***** DATA FOR THIS EXERCISE *****

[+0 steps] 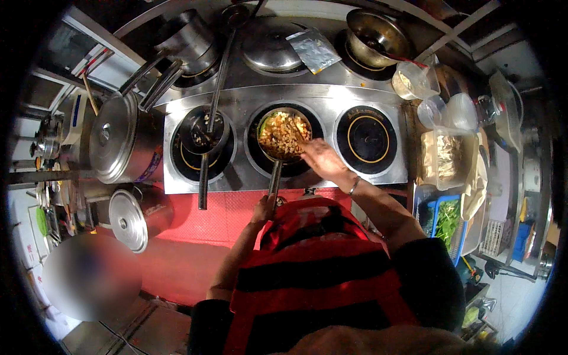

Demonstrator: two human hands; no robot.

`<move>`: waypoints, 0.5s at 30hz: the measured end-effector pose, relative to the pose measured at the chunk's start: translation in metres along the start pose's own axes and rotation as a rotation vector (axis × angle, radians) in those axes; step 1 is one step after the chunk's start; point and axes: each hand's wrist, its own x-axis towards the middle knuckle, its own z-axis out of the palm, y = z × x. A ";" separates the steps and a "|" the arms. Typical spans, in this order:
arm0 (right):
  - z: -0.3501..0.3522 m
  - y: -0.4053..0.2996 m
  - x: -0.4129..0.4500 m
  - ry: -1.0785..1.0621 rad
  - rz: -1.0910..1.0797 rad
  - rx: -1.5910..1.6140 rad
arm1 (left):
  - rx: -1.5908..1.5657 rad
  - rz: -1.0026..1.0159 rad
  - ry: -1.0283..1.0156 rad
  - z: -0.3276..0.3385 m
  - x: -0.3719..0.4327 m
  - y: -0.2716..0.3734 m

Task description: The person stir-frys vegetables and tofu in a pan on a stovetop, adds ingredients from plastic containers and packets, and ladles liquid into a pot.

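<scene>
A saucepan [262,151] full of chopped food [284,133] in brown and orange bits stands on the middle front burner. Some green shows at the food's left edge. My left hand [263,210] grips the pan's long metal handle [275,179] near its end. Over the pan's right rim, my right hand [326,159] holds what look like wooden chopsticks [301,136], their tips down in the food. My fingers partly hide them. On the left front burner sits a second, dark saucepan [203,153] with a few food scraps and a long-handled ladle [222,71] lying across it.
The right front burner [366,140] bears no pan. Behind stand a domed lid [273,49], a foil pouch [313,49] and a deep metal bowl [377,40]. Large lidded pots [113,137] are at left. Plastic tubs [455,157] and a blue basket of greens [447,224] line the right.
</scene>
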 end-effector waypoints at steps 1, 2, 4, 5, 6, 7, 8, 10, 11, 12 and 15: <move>0.007 -0.003 -0.003 -0.054 -0.014 -0.039 | 0.075 0.132 0.022 -0.002 -0.001 0.001; 0.009 0.002 -0.018 -0.016 -0.057 -0.001 | 0.041 -0.053 -0.082 -0.003 0.004 0.040; -0.014 -0.012 -0.021 -0.037 -0.039 0.093 | 0.005 -0.258 -0.144 -0.007 -0.001 0.055; -0.023 -0.015 -0.022 -0.058 -0.027 0.186 | -0.232 -0.399 -0.153 -0.008 0.000 0.047; -0.029 -0.013 -0.028 -0.103 -0.049 0.215 | -0.356 -0.463 -0.161 -0.007 0.001 0.040; -0.029 -0.014 -0.027 -0.106 -0.053 0.215 | -0.476 -0.532 -0.160 -0.007 0.001 0.032; -0.028 -0.015 -0.027 -0.126 -0.108 0.262 | -0.395 -0.403 -0.173 -0.007 0.000 0.025; -0.033 -0.017 -0.022 -0.262 -0.017 0.323 | -0.306 -0.267 -0.191 -0.006 0.003 0.022; -0.008 0.011 -0.036 -0.157 -0.008 0.322 | -0.122 -0.156 -0.136 -0.005 0.004 0.022; -0.011 0.018 -0.031 -0.125 0.033 0.312 | -0.031 -0.102 -0.110 -0.006 0.004 0.026; -0.039 0.026 -0.019 0.107 0.095 0.254 | -0.150 -0.380 -0.126 -0.007 0.006 0.064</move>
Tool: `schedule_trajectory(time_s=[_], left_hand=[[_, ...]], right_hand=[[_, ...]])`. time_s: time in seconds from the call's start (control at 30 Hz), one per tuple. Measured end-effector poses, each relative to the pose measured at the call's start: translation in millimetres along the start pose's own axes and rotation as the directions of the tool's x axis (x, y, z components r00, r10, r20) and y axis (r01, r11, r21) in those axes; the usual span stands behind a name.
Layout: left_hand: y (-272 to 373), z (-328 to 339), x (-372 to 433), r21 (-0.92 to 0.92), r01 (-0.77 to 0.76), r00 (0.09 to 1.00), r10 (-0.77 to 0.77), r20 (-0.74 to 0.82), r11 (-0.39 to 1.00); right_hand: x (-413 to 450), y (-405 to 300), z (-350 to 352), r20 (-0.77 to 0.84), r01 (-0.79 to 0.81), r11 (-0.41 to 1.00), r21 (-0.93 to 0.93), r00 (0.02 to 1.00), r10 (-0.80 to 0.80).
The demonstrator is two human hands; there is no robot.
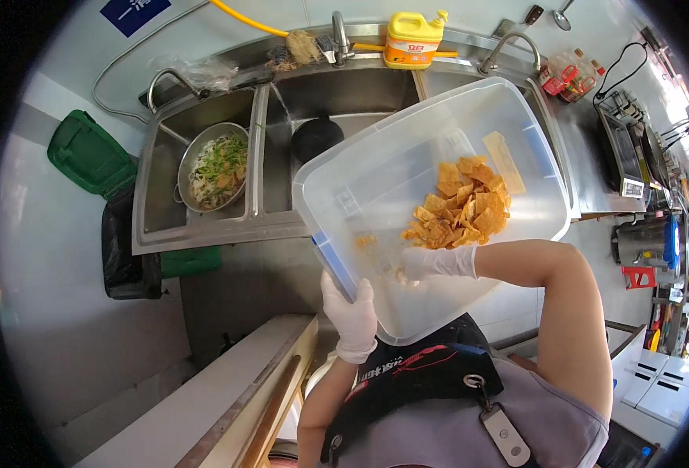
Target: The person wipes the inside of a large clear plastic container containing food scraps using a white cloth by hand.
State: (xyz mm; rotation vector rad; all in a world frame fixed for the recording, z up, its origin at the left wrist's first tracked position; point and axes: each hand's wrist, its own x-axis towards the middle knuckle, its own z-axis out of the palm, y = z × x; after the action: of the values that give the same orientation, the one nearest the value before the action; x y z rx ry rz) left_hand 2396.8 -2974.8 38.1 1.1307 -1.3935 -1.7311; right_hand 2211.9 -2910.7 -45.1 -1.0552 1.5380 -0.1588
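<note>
A large translucent plastic storage bin [374, 169] is tilted in front of me, partly over the sinks. Inside it, a pile of golden-brown fried crisps [464, 205] lies towards the right, with small crumbs [365, 240] to the left. My left hand [350, 316], in a white glove, grips the bin's blue side latch [336, 272]. Also gloved, my right hand [441, 263] reaches into the bin just below the pile. Its fingers are blurred near some crumbs, and whether they hold anything is unclear.
Steel sinks [198, 231] line the wall; the left basin holds a metal pan [183, 175] of food scraps, the middle one a black round object [317, 139]. A yellow detergent jug [413, 44] stands behind. An open green bin [90, 155] with a black liner is left.
</note>
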Motion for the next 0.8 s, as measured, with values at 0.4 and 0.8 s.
schedule_trajectory(time_s=[0.4,0.8], left_hand=[[1,0,3,-0.001,0.02,1.0,-0.02,0.017,1.0],[5,4,7,0.021,0.004,1.0,-0.004,0.023,1.0]], right_hand=[[-1,25,-125,-0.654,-0.196,0.842,-0.502,0.723,-0.222],[2,63,-53,-0.134,-0.201,0.884,-0.422,0.978,0.159]])
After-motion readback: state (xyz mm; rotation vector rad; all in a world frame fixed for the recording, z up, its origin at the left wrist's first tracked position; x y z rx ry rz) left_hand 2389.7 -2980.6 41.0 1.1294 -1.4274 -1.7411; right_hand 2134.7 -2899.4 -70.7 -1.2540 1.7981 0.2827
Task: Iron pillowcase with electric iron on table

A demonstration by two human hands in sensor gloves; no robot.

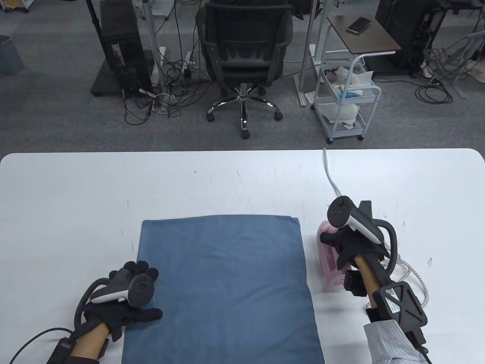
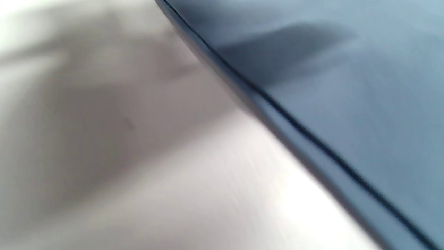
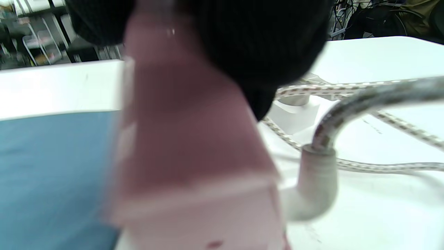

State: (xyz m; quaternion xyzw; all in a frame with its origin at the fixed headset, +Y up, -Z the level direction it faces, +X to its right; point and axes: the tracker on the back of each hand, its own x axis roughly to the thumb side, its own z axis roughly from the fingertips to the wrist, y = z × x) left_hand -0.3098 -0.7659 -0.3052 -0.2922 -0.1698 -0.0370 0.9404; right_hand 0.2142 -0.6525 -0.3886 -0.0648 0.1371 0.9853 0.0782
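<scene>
Spanning the foreground, a white table (image 1: 75, 189) carries a blue pillowcase (image 1: 227, 280) laid flat near its front edge, seemingly spread ready for pressing. Just beside the cloth's right edge sits a pink electric iron (image 1: 329, 258), its braided cord (image 1: 416, 278) trailing off to the right. Gripping the iron's handle, the right hand (image 1: 346, 242) looks set to lift it. At the cloth's near left edge, the left hand (image 1: 127, 292) rests with fingers extended, likely anchoring the fabric.

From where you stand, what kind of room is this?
Probably an office or lab: an office chair, computer towers with tangled floor cables, and a white table used for ironing.
</scene>
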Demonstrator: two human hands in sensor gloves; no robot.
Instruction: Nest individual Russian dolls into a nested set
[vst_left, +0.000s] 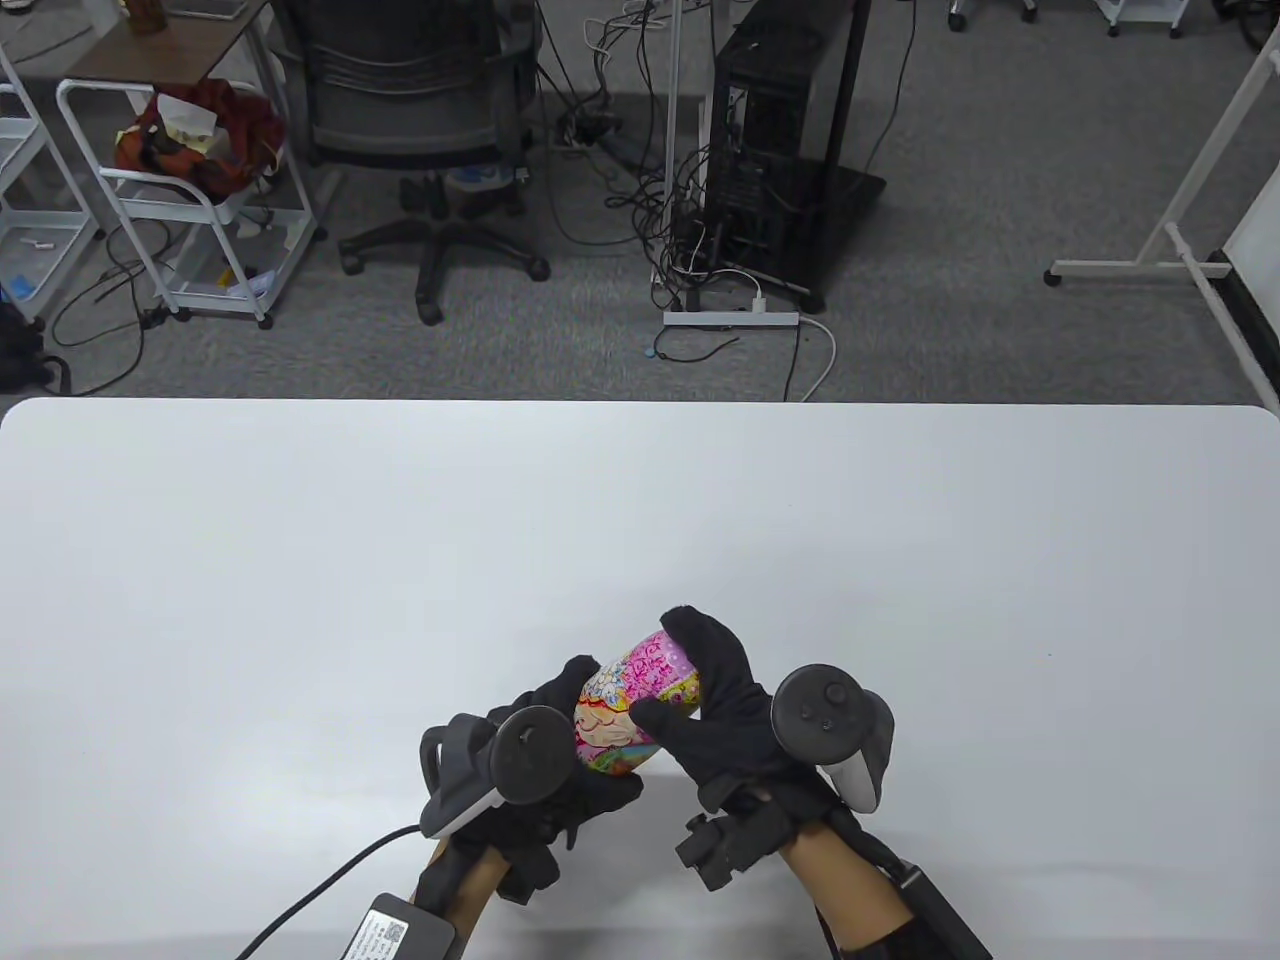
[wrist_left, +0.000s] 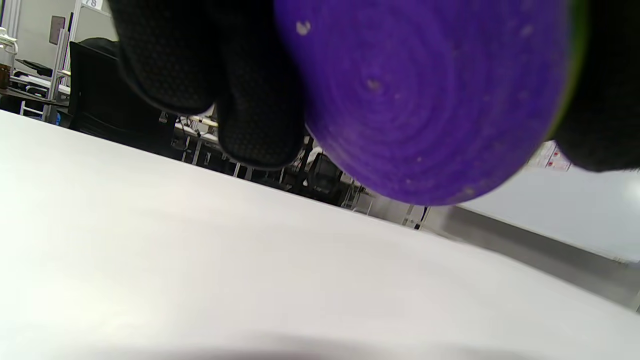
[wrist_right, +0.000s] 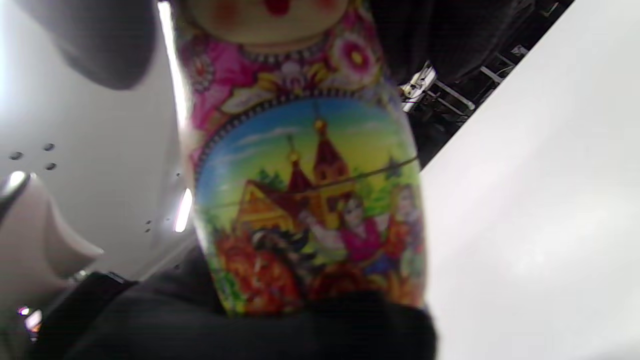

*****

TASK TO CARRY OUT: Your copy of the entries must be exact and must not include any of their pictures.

ANSWER SPACE:
[+0 steps] 

Demonstrator: two human hands; no robot.

`<move>`: waypoints, 0.5s at 30hz: the measured end-effector pose, relative to the pose measured at the chunk's start: translation in metres along the start pose's own axes and rotation as a rotation vector (axis × angle, radians) in those axes; step 1 is one step after the chunk's start; point and axes: each hand's wrist, its own x-axis towards the middle knuckle, its own z-axis out of the palm, y = z × x. A ";" separates the steps and a "|" the arms. Typical spans, in this order:
arm0 (right):
  - z: -0.3501..0.3522 m
  - y: -0.4053..0.2996 m
  - x: -0.4129..0.4500 m
  - ry: -1.0785..1.0621 rad
  - rz: -1.0910..1.0797 rad
  - rx: -1.5910..1.6140 rad
arm1 (left):
  - rx: -1.5908..1.5657 rad
  - rz: -1.0026..1.0159 rad
  - ry: -1.0283..1.0156 rad
  - z: -0.3276..0.3385 m
  - x: -0.3719..0.4327 m
  - y: -0.2716..0.3734 m

Task description: The person stir-frys vegetables and tofu in a pan on a stovetop, adds ingredients from plastic containers and packets, and ladles liquid into a pot.

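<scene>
A saucepan [262,151] full of chopped food [284,133] in brown and orange bits stands on the middle front burner. Some green shows at the food's left edge. My left hand [263,210] grips the pan's long metal handle [275,179] near its end. Over the pan's right rim, my right hand [326,159] holds what look like wooden chopsticks [301,136], their tips down in the food. My fingers partly hide them. On the left front burner sits a second, dark saucepan [203,153] with a few food scraps and a long-handled ladle [222,71] lying across it.
The right front burner [366,140] bears no pan. Behind stand a domed lid [273,49], a foil pouch [313,49] and a deep metal bowl [377,40]. Large lidded pots [113,137] are at left. Plastic tubs [455,157] and a blue basket of greens [447,224] line the right.
</scene>
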 end-effector waypoints at steps 1, 2, 4, 5, 6, 7, 8, 10, 11, 12 and 15: <move>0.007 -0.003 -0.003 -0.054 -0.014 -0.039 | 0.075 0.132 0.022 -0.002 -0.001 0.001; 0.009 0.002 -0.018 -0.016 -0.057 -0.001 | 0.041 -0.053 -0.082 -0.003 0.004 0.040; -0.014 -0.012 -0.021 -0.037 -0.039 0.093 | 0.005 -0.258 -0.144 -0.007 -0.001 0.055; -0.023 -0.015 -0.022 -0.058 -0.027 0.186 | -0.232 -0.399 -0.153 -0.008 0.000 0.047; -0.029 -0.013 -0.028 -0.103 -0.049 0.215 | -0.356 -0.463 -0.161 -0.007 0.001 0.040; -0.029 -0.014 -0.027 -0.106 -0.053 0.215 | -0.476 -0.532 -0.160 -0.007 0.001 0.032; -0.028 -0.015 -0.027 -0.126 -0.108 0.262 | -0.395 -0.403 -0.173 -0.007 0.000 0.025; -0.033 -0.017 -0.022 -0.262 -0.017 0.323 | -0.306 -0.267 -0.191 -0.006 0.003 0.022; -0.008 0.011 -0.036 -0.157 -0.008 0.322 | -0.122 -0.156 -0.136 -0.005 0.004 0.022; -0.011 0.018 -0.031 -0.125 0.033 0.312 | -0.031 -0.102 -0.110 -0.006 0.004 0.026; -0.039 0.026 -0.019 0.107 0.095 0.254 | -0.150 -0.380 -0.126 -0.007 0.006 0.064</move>
Tool: `schedule_trajectory(time_s=[_], left_hand=[[_, ...]], right_hand=[[_, ...]])`. time_s: time in seconds from the call's start (control at 30 Hz), one per tuple. Measured end-effector poses, each relative to the pose measured at the call's start: translation in millimetres along the start pose's own axes and rotation as the directions of the tool's x axis (x, y, z components r00, r10, r20) and y axis (r01, r11, r21) in those axes; the usual span stands behind a name.
Layout: left_hand: y (-272 to 373), z (-328 to 339), x (-372 to 433), r21 (-0.92 to 0.92), r01 (-0.77 to 0.76), r00 (0.09 to 1.00), r10 (-0.77 to 0.77), r20 (-0.74 to 0.82), r11 (-0.39 to 1.00); right_hand: x (-413 to 450), y (-405 to 300), z (-350 to 352), r20 (-0.77 to 0.84), r01 (-0.79 to 0.81), r11 (-0.41 to 1.00), r21 (-0.93 to 0.93), r00 (0.02 to 1.00), r10 (-0.80 to 0.80).
The demonstrator is two human hands; there is no robot.
Target: The person wipes the inside of a large clear plastic container containing food scraps using a white cloth by hand.
State: (xyz mm; rotation vector rad; all in a world frame fixed for the recording, z up, its origin at the left wrist's first tracked position; point and axes: each hand's wrist, its own x-axis towards the middle knuckle, its own z-axis out of the palm, y = z × x; after the action: of the values that give the same orientation, the one nearest the value before the action; x y z rx ry rz) left_hand 2396.8 -2974.8 38.1 1.1307 -1.3935 -1.7311; right_hand 2211.9 -2910.7 -45.1 -1.0552 1.5380 -0.1588
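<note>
A large translucent plastic storage bin [374, 169] is tilted in front of me, partly over the sinks. Inside it, a pile of golden-brown fried crisps [464, 205] lies towards the right, with small crumbs [365, 240] to the left. My left hand [350, 316], in a white glove, grips the bin's blue side latch [336, 272]. Also gloved, my right hand [441, 263] reaches into the bin just below the pile. Its fingers are blurred near some crumbs, and whether they hold anything is unclear.
Steel sinks [198, 231] line the wall; the left basin holds a metal pan [183, 175] of food scraps, the middle one a black round object [317, 139]. A yellow detergent jug [413, 44] stands behind. An open green bin [90, 155] with a black liner is left.
</note>
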Motion for the next 0.8 s, as measured, with values at 0.4 and 0.8 s.
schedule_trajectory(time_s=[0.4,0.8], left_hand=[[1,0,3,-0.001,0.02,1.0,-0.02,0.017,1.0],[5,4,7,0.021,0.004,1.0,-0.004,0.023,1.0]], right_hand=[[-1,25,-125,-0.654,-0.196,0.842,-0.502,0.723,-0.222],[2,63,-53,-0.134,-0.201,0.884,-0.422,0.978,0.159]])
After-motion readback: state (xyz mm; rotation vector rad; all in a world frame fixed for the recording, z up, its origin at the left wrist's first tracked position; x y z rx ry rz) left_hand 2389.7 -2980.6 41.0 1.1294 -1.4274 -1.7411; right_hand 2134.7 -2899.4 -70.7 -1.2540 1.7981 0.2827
Task: Iron pillowcase with electric iron on table

A demonstration by two human hands in sensor gloves; no robot.


State: (xyz m; quaternion xyzw; all in a frame with its origin at the fixed headset, +Y up, -Z the level direction it faces, +X to its right; point and axes: the tracker on the back of each hand, its own x axis roughly to the thumb side, its own z axis roughly from the fingertips to the wrist, y = z × x) left_hand -0.3098 -0.7659 -0.3052 -0.2922 -0.1698 -0.0370 0.9404; right_hand 0.2142 -0.6525 -0.3886 -0.0648 0.1371 0.9853 0.0782
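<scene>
Spanning the foreground, a white table (image 1: 75, 189) carries a blue pillowcase (image 1: 227, 280) laid flat near its front edge, seemingly spread ready for pressing. Just beside the cloth's right edge sits a pink electric iron (image 1: 329, 258), its braided cord (image 1: 416, 278) trailing off to the right. Gripping the iron's handle, the right hand (image 1: 346, 242) looks set to lift it. At the cloth's near left edge, the left hand (image 1: 127, 292) rests with fingers extended, likely anchoring the fabric.

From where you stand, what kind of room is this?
Probably an office or lab: an office chair, computer towers with tangled floor cables, and a white table used for ironing.
</scene>
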Demonstrator: two human hands in sensor gloves; no robot.
Instruction: Nest individual Russian dolls into a nested set
[vst_left, +0.000s] 
[wrist_left, +0.000s] 
[wrist_right, +0.000s] 

The exercise requires nothing else.